If I use open source then does it mean that
...everyone will have access to our data?
...we have to give our data to the organisation which provided us with the software?
...anyone can change the code and introduce defects in our system?
These are actual questions that get asked by our nonprofit customers. We usually take a step back and discuss what is software, how it's ownership works, data, and hosting. In this article, we go through the same process and try to explain this in as simple terms as we can.
These questions are not about licensing but what is the overall "customer experience" of open source. Through these conversations, we have understood that it is about - "open source" "software" and "reusable products". We have gathered that we cannot explain open source alone without explaining about software and product as well. But to keep the article shorter, we would stick to work-software-products that is used by organisations (like donor management system, accounting systems) and not by individuals for personal/official use (like MS Office, browser, WhatsApp etc).
Let's start by understanding what is software. Each software project exists in two forms - as passive source code in forms of text files, and as a running package on the server or your device. Please see the diagram below.
Let us expand the server a bit to see that the server also has your data stored in the database.
The power of software, unlike physical goods, is that it can be copied any number of times - provided it is functionally reusable (e.g. an organisation's website code is likely to not reusable for other companies). Hence we can provide it to multiple organisation at almost no additional cost. But, when we do that it is important to note that each organisation has its own servers running the software and their own databases.
Now let us get back to the top part of the above diagram - the three arrows. Even though the software has the ability to be copied an infinite number of times, there are legal and commercial restrictions to it. The organisation which owns the software programs decides who gets the software - usually with permission and fees. The other difference is that the organisation usually provides only the installable files and not the source programs. This is because mostly the customer organisation doesn't have much use for the source code.

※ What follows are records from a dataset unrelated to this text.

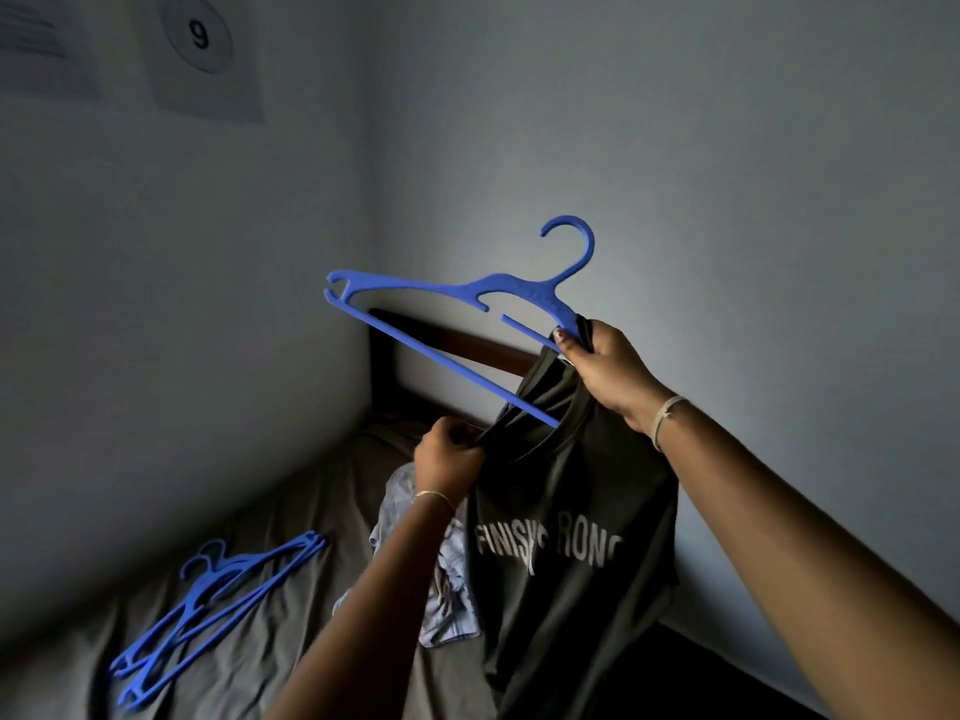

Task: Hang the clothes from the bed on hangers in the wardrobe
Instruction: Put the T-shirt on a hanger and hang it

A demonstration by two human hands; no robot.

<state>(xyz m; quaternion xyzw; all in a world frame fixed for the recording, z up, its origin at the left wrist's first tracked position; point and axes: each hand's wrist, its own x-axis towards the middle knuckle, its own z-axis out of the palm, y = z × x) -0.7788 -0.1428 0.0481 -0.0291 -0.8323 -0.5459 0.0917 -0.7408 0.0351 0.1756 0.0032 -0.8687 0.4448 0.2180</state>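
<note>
We hold the dark T-shirt (571,589) up above the bed (291,511) with both hands. Our right hand (608,371) is closed around one arm of the blue hanger (467,293), and it pinches the shirt's shoulder fabric against that arm. From this grip the hanger runs up and to the left, tilted, with its hook above the hand and its far end free in the air. The lower bar goes into the neck opening just below the right-hand grip.

Our left hand (449,457), lower and to the left of the right one, has its fingers curled round the edge of the neck opening and holds it taut. Below both grips the shirt hangs down, its white lettering facing us.

Under the left forearm a light patterned garment (447,589) lies crumpled on the bed. Well to the left of the left-hand grip, a stack of spare blue hangers (208,610) rests on the sheet. Beyond the hands stands a dark headboard (457,340).
</note>
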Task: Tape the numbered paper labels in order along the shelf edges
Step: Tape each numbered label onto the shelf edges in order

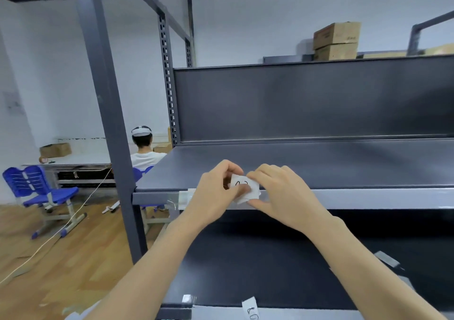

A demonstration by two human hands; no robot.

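Note:
A small stack of white paper labels (245, 188) with black handwritten marks sits between both hands, just above the grey front edge of the middle shelf (356, 198). My left hand (216, 191) pinches the stack's left side with thumb and fingers. My right hand (277, 191) grips its right side, thumb under the papers. A strip of clear tape (180, 200) hangs on the shelf edge to the left of my hands. On the lower shelf's front edge a numbered label (250, 308) is stuck, and a bit of tape (188, 298) lies left of it.
A grey upright post (115, 147) stands at the left. Beyond it are a blue chair (41, 189), a table, a seated person with a headset (143, 147) and a cable on the wooden floor. Cardboard boxes (336, 41) sit on the top shelf.

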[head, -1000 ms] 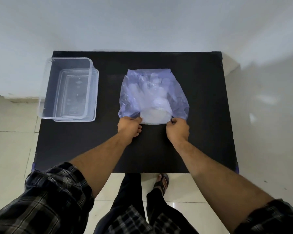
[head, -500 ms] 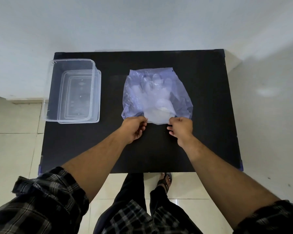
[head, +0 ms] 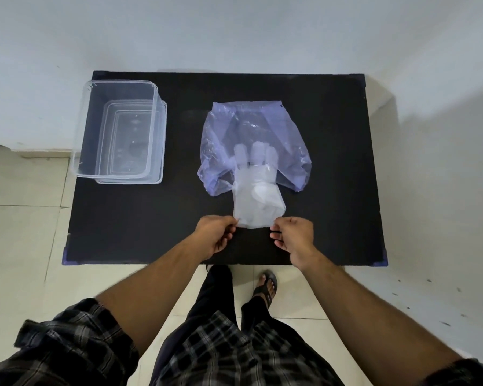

Let us look at the ownership of each of the pieces now.
Now let us look at how it works in case of open-source software. The software source code and installable are both available free of cost publicly and anonymously. That is, you don't need to pay anything, take any permission, nor do your need to tell anyone. Like, commercial software earlier, you retain the ownership of the server and database.
With that context, let us try to answer the questions at the top of this article.
1. Does opensource mean everyone will have access to our data?
As you can see from the diagram above, there is no relationship between your data and whether the software is open source or not. Your data is owned by you.
2. Does opensource mean we have to give our data to the organisation which provided us with the software?
Again as you can see in the diagram, the open-source software provider (community) doesn't impose any such conditions on the users of their output. While they would like attributions, it is not binding.
3. Does opensource mean anyone can change the code and introduce defects?
...since anyone can copy the code and change it. Let us look at what would happen in this case. The diagram below has a couple of examples of such copying - one by another open source community or by someone in your organisation. Pertaining to the question - other people can make changes to the code but to their "own version" of it and their version generates their own installers. It doesn't affect the software that you are running from your provider (community 1).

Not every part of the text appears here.